From f8be3f5f2937b053b9cb75ada7937a6c1b20f019 Mon Sep 17 00:00:00 2001
From: François Pottier <francois.pottier@inria.fr>
Date: Fri, 23 Oct 2015 13:34:43 +0200
Subject: Install the new system for reporting syntax errors. This requires the
 development version of Menhir, to be released soon.
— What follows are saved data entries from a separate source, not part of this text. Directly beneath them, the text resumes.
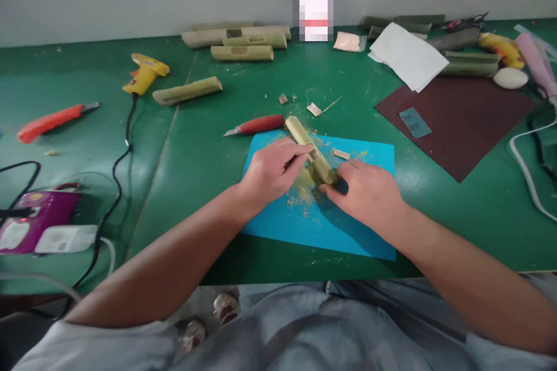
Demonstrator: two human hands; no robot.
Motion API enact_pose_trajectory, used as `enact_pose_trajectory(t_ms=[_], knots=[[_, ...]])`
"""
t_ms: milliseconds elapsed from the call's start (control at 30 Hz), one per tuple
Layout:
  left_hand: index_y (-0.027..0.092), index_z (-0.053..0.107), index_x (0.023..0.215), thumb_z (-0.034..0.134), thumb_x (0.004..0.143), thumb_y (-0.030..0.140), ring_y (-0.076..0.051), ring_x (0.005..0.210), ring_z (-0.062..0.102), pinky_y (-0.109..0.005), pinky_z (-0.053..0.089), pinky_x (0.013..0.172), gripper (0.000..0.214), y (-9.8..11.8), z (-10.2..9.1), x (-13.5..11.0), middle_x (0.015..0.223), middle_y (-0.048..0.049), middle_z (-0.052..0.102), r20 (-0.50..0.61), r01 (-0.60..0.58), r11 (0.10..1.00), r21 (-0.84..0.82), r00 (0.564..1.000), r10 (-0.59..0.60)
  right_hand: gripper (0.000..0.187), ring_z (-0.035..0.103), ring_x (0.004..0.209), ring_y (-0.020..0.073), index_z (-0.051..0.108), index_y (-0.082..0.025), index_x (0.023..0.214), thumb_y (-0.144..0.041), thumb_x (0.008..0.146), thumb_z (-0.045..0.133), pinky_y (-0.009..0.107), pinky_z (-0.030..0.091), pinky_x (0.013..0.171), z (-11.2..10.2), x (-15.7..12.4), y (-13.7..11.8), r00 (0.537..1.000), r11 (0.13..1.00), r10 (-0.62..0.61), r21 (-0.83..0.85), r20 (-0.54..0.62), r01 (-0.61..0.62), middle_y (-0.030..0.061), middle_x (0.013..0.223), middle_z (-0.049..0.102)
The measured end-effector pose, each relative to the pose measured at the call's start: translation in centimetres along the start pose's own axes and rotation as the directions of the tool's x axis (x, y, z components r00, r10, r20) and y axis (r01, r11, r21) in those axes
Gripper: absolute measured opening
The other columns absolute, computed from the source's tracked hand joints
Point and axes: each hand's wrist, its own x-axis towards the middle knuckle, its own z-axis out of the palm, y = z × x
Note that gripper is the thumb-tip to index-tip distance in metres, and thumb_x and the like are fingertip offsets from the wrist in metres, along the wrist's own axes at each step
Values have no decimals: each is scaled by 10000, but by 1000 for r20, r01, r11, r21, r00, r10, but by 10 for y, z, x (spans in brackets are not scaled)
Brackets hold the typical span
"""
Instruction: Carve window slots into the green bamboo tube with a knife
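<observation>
A short pale-green bamboo tube [298,130] with a cut-out slot is held slantwise over a blue sheet [278,227]. My left hand [276,168] is closed at the tube's side, its index fingertip at the slot and its thumb close by; the other fingers are curled and partly hidden. My right hand [369,190] grips the tube's near end between thumb and fingers. Bamboo dust [302,200] lies on the sheet beneath. Beside the tube's far end rests a red-handled knife [261,124]. A small cut bamboo chip [340,154] sits near my right fingers.
At the left are a yellow glue gun [145,74] with a black cord, an orange-red cutter [52,122] and a purple box [54,214]. Several bamboo tubes [241,53] lie at the back. White paper [404,55] overlaps a dark brown sheet [461,127] at the right.
</observation>
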Motion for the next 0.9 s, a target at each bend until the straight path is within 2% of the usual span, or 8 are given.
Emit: enact_pose_trajectory(t_ms=[133, 367, 533, 633, 733, 900], knots=[[144, 713, 1059, 567, 948, 199, -146, 795, 671, -277, 535, 744, 191, 2, -1, -1, 889, -62, 727, 9, -15, 1000, 5, 1000, 15, 330, 625, 716, 190, 630, -191, 812, -516, 863, 610, 314, 319, 579, 0, 0, 0, 1000, 1000, -1, 18, -5, 1, 54, 818, 683], [138, 704, 1064, 549, 960, 189, -152, 815, 678, -267, 541, 748, 193, 5, 5, -5, 893, -71, 724, 117, -51, 999, -18, 992, 53, 316, 621, 710, 195, 635, -183, 802, -494, 856, 628, 315, 320, 579, 0, -1, 0, 1000, 1000, -8, -6, 3, 8, 63, 802, 677], [124, 680, 1104, 522, 971, 186, -171, 830, 682, -287, 555, 749, 216, 6, 5, -10, 880, -78, 713, 126, -150, 988, 48, 982, 143, 313, 622, 712, 195, 639, -177, 818, -487, 854, 643, 311, 324, 582, 0, -2, 0, 1000, 1000, -23, 8, 20, 23, 61, 800, 677], [125, 667, 1122, 511, 975, 181, -176, 866, 694, -287, 565, 759, 222, 10, 6, -12, 932, -84, 721, 179, -191, 981, 39, 967, 182, 298, 628, 721, 199, 636, -175, 820, -470, 864, 638, 312, 323, 587, 2, -2, 0, 999, 999, -35, 13, 4, 34, 62, 809, 681], [131, 659, 1133, 506, 980, 181, -167, 905, 703, -270, 572, 780, 222, 13, 8, -12, 993, -84, 730, 231, -190, 982, -15, 954, 188, 290, 624, 707, 194, 633, -180, 822, -464, 875, 624, 312, 310, 580, 3, -2, 0, 999, 999, -35, 12, -22, 35, 58, 800, 680], [125, 679, 1101, 507, 979, 194, -181, 892, 702, -295, 570, 784, 222, 6, 6, -6, 952, -94, 732, 167, -126, 991, 41, 979, 118, 299, 616, 702, 190, 634, -181, 810, -473, 870, 623, 310, 309, 583, 1, -2, -1, 1000, 1000, -25, 3, 3, 25, 61, 799, 681]])
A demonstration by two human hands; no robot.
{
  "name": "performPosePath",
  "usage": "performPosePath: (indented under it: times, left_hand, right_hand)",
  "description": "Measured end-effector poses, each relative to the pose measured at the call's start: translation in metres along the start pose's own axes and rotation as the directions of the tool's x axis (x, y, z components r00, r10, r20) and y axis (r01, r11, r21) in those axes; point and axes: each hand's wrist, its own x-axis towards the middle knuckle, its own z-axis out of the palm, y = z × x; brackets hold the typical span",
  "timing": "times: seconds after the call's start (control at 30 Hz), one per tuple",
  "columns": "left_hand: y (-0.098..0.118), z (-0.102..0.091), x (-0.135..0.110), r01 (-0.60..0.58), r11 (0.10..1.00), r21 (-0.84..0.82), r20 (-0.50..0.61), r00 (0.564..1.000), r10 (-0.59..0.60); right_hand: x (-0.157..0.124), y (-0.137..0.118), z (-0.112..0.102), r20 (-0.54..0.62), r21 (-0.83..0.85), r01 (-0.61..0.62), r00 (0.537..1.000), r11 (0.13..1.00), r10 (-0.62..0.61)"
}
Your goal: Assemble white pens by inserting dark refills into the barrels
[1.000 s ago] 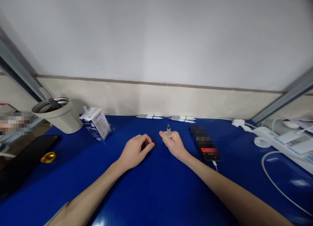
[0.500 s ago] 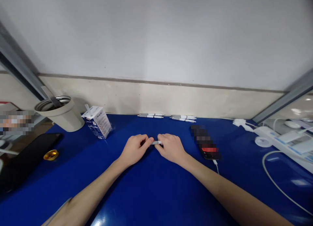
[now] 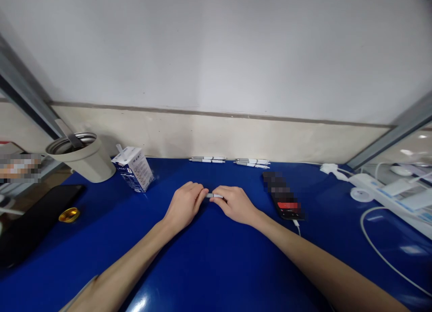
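A slim white-and-grey pen (image 3: pixel 214 195) lies level, crosswise to the view, at centre frame, held just above a blue desk (image 3: pixel 216 271). Its ends are gripped between the two hands, with its mid-section exposed.

The left hand (image 3: pixel 185 206) is palm down with the fingers (image 3: pixel 201 194) curled and closed together, their tips on the pen's left end. The right hand (image 3: pixel 235 204) is also turned downward, its fingers (image 3: pixel 219 200) pressed together and pinching the right end. The two hands are nearly touching. Both bare forearms extend up from the lower corners and converge at centre.

Two small rows of pens (image 3: pixel 207 159) (image 3: pixel 252 162) lie along the desk's back edge, directly above the hands. A phone (image 3: pixel 286 206), partly obscured, lies right of the right hand with a white cable attached. A white carton (image 3: pixel 132 169) stands left of centre, beside a cream cup (image 3: pixel 81 159). At lower left are a gold ring (image 3: pixel 69 215) and a flat black slab (image 3: pixel 37 224). A white power strip (image 3: pixel 381 196) sits at the right edge.
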Motion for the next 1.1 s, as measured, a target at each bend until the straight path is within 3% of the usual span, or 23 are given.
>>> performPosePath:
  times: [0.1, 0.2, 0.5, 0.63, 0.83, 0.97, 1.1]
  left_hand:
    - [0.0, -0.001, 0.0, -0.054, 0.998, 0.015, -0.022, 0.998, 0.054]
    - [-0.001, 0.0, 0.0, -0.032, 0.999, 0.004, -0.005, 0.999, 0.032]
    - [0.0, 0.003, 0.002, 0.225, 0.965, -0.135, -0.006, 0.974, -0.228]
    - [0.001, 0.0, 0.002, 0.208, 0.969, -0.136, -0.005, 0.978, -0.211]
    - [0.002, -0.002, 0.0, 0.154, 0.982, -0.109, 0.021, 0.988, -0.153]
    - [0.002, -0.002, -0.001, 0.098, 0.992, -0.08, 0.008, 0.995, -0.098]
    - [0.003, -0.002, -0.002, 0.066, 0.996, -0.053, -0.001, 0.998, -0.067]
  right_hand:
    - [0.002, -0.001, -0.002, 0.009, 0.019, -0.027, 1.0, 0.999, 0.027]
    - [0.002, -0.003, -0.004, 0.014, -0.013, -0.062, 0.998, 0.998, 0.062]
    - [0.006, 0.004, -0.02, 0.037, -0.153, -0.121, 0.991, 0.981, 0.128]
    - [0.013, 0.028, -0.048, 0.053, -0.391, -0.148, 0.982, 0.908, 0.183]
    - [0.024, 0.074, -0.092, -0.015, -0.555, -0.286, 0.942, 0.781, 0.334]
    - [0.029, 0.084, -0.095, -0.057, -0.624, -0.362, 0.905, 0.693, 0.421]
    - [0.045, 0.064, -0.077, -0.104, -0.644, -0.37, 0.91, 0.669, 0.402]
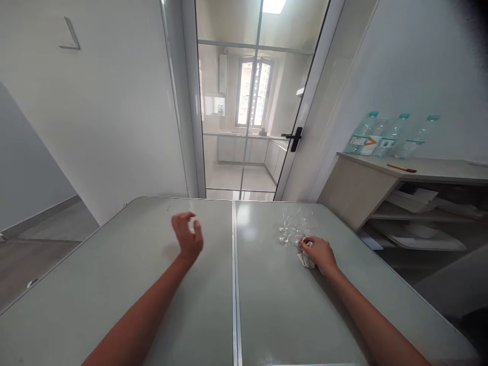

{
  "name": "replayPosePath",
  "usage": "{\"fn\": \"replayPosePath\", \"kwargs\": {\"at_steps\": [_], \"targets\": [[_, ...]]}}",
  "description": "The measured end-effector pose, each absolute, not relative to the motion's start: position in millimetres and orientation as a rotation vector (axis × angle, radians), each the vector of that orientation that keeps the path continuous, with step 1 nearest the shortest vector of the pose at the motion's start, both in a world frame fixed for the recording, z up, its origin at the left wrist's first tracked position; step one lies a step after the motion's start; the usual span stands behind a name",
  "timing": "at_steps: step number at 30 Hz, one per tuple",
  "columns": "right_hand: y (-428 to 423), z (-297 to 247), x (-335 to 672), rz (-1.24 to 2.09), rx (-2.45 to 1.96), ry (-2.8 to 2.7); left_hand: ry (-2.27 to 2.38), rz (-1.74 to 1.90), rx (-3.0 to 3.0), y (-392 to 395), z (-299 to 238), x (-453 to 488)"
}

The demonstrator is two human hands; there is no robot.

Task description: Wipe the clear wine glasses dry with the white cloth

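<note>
My left hand [187,237] is raised over the left half of the table. Its fingers are curled but apart from the thumb, and a small glint shows in the gap; I see no clear object there. On the right half, my right hand [318,252] has its fingers closed on a whitish cloth [306,261], partly hidden under the hand. Right by those fingertips is a cluster of clear stemmed glasses [288,231]. Their thin outlines overlap, so where each one begins is hard to tell.
The pale table [198,315] has a metal seam [235,284] down its middle. Right of it, a shelf unit [362,188] bears several plastic bottles [389,140] and a brush [401,168]. Beyond the far edge stands a glass door [246,173] with a black handle [294,138].
</note>
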State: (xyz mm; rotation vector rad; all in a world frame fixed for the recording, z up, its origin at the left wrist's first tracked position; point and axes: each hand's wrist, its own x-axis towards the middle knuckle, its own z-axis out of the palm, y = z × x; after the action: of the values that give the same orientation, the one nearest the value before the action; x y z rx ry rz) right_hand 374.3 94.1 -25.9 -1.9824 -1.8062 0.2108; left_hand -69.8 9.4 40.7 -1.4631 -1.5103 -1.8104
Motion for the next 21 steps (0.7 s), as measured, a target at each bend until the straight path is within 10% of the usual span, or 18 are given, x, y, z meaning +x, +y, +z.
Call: {"fn": "replayPosePath", "kwargs": {"at_steps": [21], "targets": [[32, 13, 393, 0.557, -1.93, -2.164, -2.355, -2.283, -0.959, 30, -31, -177]]}}
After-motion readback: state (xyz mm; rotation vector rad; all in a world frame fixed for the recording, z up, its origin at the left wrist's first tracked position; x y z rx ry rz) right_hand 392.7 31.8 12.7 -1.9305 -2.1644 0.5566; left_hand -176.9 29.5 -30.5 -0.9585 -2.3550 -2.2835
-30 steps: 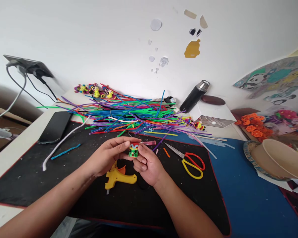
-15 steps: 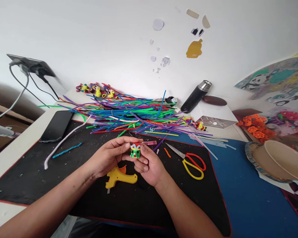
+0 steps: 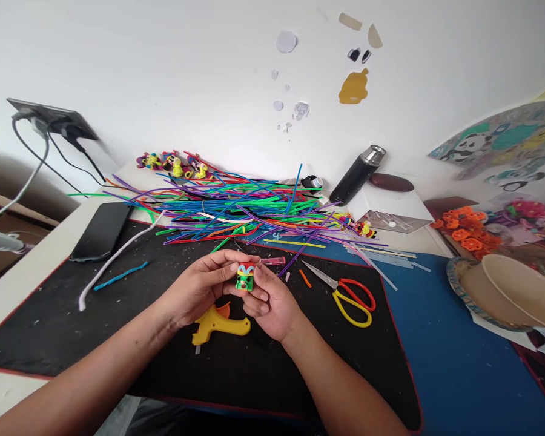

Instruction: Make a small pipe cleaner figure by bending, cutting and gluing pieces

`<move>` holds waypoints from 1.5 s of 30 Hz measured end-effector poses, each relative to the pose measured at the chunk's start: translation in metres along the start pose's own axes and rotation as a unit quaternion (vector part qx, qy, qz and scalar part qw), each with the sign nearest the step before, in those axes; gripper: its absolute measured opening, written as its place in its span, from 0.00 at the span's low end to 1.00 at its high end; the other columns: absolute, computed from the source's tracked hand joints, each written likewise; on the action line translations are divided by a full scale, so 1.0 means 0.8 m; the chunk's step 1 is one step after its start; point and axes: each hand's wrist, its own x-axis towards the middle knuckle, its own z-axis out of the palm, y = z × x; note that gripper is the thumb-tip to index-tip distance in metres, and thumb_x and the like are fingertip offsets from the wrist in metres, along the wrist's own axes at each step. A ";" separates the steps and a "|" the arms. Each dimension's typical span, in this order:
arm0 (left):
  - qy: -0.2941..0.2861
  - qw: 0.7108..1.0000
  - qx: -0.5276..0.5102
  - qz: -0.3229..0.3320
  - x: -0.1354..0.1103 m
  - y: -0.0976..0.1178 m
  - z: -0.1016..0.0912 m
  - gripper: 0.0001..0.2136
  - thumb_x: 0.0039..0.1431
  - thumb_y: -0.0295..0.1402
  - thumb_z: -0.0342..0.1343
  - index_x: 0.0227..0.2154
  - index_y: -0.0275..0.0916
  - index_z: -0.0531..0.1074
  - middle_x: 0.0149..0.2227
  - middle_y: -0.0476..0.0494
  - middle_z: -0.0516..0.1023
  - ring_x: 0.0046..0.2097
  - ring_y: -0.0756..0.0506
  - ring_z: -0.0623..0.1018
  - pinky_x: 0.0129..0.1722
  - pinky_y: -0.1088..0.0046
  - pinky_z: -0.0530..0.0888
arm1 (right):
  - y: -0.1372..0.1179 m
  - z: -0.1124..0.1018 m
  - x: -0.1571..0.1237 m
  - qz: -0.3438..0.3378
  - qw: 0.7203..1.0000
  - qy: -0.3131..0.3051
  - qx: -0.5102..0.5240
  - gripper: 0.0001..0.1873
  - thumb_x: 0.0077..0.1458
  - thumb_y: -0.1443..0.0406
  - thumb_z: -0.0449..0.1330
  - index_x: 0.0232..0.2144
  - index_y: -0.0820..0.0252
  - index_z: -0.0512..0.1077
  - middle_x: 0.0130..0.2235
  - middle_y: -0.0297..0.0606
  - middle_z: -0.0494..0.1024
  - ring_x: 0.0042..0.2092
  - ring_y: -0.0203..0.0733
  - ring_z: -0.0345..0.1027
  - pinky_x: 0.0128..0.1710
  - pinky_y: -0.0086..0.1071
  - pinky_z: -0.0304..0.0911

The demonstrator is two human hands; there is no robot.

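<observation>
A small figure [image 3: 244, 278] in green, red, yellow and light blue is held between my two hands above the black mat [image 3: 186, 375]. My left hand [image 3: 206, 281] closes on its left side with thumb and fingers. From the other side my right hand [image 3: 272, 297] pinches it, thumb on the edge and fingers curled below. Under my hands lies a yellow glue gun [image 3: 224, 324], partly covered by the left one. To the right rest scissors [image 3: 343, 293] with red and yellow handles, blades spread a little. Just behind my fingers is a pink transparent stick-like object [image 3: 272, 261].
Colourful pipe cleaners [image 3: 236, 209] are heaped along the back. A black phone [image 3: 100, 232] and a white pipe cleaner [image 3: 113, 266] lie left. At the back right stand a leaning black thermos [image 3: 358, 175] and a white box [image 3: 397, 206]; a bowl [image 3: 522, 290] is far right.
The figure has tilted slightly in my fingers, showing more of its red top and light blue zigzag. Both hands keep their hold. The whole view has shifted very slightly.
</observation>
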 end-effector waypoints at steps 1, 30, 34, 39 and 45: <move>0.001 1.000 -0.002 -0.001 0.000 0.000 0.000 0.08 0.60 0.31 0.70 0.42 0.37 0.84 0.54 0.37 0.84 0.42 0.41 0.86 0.38 0.69 0.86 | 0.000 0.000 0.000 0.000 1.000 -0.002 0.000 0.21 0.53 0.55 0.76 0.38 0.56 0.71 0.17 0.17 0.59 0.16 0.25 0.40 0.19 0.26 0.37; -0.067 0.997 0.023 0.015 0.092 0.053 0.068 0.09 0.54 0.31 0.74 0.38 0.36 0.85 0.40 0.40 0.85 0.36 0.46 0.84 0.35 0.74 0.86 | -0.077 -0.003 0.031 -0.120 0.990 -0.032 0.071 0.31 0.49 0.53 0.78 0.22 0.59 0.60 0.15 0.17 0.56 0.16 0.24 0.35 0.17 0.25 0.37; -0.073 0.997 0.020 0.003 0.097 0.044 0.072 0.10 0.52 0.30 0.75 0.38 0.35 0.86 0.41 0.39 0.85 0.36 0.47 0.84 0.35 0.74 0.86 | -0.078 -0.016 0.028 -0.117 0.989 -0.042 0.078 0.29 0.52 0.54 0.77 0.22 0.59 0.61 0.15 0.17 0.56 0.16 0.24 0.36 0.17 0.24 0.38; -0.031 0.998 0.045 0.006 0.097 0.042 0.067 0.16 0.51 0.31 0.76 0.44 0.37 0.85 0.46 0.39 0.85 0.40 0.44 0.85 0.37 0.71 0.87 | -0.076 -0.016 0.028 -0.110 0.991 -0.028 0.074 0.26 0.52 0.54 0.76 0.26 0.58 0.64 0.16 0.18 0.59 0.16 0.24 0.39 0.18 0.25 0.38; -0.026 0.996 0.067 0.052 0.099 0.037 0.063 0.20 0.48 0.38 0.78 0.43 0.36 0.86 0.44 0.39 0.85 0.38 0.42 0.85 0.38 0.67 0.87 | -0.072 -0.006 0.030 -0.143 0.989 0.026 0.015 0.26 0.52 0.48 0.75 0.28 0.58 0.66 0.18 0.20 0.62 0.16 0.25 0.45 0.18 0.26 0.39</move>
In summary:

handcrafted.messages is new.
  It contains a mapping of erroneous sentences to error messages,
  together with a lot of comments.

Makefile.extr is new.
  It contains a rule to generate cparser/pre_parser_messages.ml
  based on this mapping.

cparser/ErrorReports.{ml,mli} are new.
  They construct syntax error messages, based on the compiled mapping.

cparser/Lexer.mll is modified.
  The last two tokens that have been read are stored in a buffer.
  ErrorReports is called to construct a syntax error message.

cparser/GNUmakefile is new.
  It offers several commands for working on the pre-parser.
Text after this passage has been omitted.